• _Data for review_:

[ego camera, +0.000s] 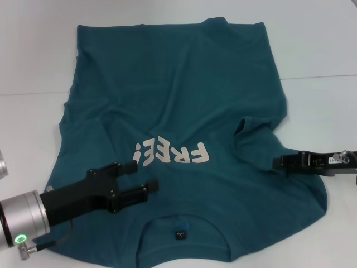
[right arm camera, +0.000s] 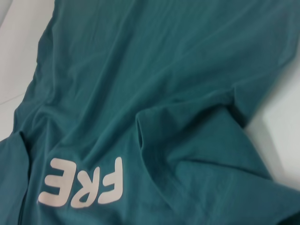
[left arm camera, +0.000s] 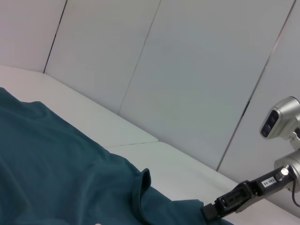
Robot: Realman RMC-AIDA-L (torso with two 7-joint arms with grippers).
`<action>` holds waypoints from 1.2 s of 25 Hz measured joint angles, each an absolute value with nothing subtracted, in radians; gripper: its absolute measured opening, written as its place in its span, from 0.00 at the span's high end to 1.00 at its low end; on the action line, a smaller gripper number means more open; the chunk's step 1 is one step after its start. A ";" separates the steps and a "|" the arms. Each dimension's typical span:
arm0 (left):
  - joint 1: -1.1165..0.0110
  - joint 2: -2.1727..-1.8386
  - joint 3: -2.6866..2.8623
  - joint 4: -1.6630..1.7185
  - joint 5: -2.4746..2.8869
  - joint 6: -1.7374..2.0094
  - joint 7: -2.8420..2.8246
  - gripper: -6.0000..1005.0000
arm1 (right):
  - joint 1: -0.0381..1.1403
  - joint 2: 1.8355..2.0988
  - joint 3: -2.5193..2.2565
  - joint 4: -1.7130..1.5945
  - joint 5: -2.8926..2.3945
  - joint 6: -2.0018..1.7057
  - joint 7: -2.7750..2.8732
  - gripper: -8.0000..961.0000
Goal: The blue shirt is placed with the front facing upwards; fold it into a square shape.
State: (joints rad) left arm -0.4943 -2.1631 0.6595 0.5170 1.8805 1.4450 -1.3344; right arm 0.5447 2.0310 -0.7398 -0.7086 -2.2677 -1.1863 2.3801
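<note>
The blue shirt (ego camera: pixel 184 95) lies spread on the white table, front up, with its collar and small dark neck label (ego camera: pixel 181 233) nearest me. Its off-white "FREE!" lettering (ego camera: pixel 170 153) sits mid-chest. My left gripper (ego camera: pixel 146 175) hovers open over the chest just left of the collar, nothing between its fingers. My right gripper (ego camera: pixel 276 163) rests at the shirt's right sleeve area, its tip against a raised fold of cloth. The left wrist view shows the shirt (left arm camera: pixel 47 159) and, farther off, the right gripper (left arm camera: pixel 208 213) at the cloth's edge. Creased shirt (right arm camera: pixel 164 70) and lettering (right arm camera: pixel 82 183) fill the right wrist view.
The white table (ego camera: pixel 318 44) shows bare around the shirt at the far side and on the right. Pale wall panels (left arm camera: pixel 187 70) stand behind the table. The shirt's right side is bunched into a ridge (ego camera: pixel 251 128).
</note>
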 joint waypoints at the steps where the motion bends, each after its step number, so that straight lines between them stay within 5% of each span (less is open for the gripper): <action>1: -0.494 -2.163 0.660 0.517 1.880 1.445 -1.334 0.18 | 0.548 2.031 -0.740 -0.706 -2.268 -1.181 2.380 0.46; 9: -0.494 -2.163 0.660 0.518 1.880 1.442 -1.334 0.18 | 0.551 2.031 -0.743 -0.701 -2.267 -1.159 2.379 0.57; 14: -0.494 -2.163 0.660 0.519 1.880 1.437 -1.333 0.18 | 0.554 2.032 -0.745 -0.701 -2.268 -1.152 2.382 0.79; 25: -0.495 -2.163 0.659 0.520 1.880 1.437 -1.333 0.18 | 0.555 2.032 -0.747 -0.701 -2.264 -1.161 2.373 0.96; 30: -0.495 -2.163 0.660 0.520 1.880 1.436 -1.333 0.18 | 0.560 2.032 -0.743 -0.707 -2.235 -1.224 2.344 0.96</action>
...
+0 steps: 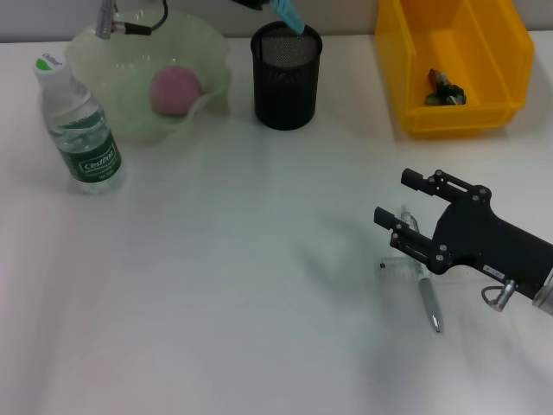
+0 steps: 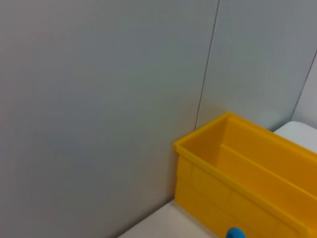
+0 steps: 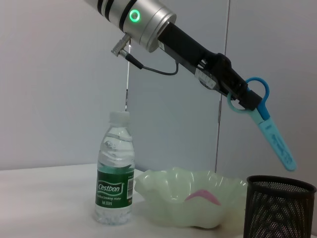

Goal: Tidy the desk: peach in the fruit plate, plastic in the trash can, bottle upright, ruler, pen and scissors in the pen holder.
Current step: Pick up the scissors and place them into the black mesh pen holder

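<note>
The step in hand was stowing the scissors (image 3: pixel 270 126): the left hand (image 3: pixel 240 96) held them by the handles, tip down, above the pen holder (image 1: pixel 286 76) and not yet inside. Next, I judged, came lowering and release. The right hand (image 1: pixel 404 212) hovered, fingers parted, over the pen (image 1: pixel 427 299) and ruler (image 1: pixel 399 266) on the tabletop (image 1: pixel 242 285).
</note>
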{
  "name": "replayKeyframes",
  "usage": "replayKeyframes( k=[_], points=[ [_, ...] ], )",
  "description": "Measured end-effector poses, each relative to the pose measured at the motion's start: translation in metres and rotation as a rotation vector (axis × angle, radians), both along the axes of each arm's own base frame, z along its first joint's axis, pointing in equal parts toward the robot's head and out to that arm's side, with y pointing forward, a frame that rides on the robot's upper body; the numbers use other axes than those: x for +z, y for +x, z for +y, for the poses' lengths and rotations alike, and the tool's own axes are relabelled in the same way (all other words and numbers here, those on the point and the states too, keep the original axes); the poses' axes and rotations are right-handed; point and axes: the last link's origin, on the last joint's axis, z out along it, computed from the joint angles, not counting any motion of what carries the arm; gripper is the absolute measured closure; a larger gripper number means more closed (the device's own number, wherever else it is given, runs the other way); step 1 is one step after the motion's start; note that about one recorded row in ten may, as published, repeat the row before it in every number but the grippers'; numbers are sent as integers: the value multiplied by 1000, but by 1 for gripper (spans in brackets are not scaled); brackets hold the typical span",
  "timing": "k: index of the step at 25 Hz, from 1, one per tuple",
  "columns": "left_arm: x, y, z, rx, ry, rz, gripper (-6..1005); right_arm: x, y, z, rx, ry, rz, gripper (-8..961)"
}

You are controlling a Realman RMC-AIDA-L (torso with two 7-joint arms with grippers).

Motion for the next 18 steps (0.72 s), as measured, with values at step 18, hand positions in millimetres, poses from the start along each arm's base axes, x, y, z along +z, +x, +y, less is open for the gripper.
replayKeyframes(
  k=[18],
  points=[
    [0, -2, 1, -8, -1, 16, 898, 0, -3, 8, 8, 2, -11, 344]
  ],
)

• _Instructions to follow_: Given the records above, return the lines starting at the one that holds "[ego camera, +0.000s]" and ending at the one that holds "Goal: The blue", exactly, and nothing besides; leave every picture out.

• _Solution for this exercise_:
[ego camera, +0.000s] 
[right arm camera, +0.000s] 
[left arm camera, +0.000s] 
Robot: Realman RMC-AIDA-L (torso with two 7-joint arms with grippers).
`<action>` holds waypoints from 1.2 s of 25 Hz measured joint angles, each an absolute value with nothing subtracted, in radians; gripper: its absolute measured opening, written as its place in its span, from 0.00 at the span's high end to 1.00 at its low end; on the action line, a smaller gripper number means more open; the chunk's step 1 is one step after its start. A ";" separates the steps and a "|" the arms. Each dimension's typical span:
arm0 (left):
  - joint 1: -1.1165..0.0110
  - joint 2: -2.1727..-1.8386
  - joint 3: -2.6866..2.8623
  - joint 4: -1.6630..1.7185
  - joint 5: -2.4746..2.8869
  - joint 6: -1.7374..2.0094
  - joint 7: -2.8420..2.8246
  - gripper: -6.0000..1005.0000
arm1 (right):
  - joint 1: -0.0381..1.1403
  - joint 2: 1.8355..2.0988
  - joint 3: -2.5193..2.2565
  - joint 4: -1.7130..1.5945
  - joint 5: -2.8926..2.3945
  - joint 6: -2.0018..1.7057
  - joint 7: -2.7750..2.8732
  - gripper: -8.0000..961.0000
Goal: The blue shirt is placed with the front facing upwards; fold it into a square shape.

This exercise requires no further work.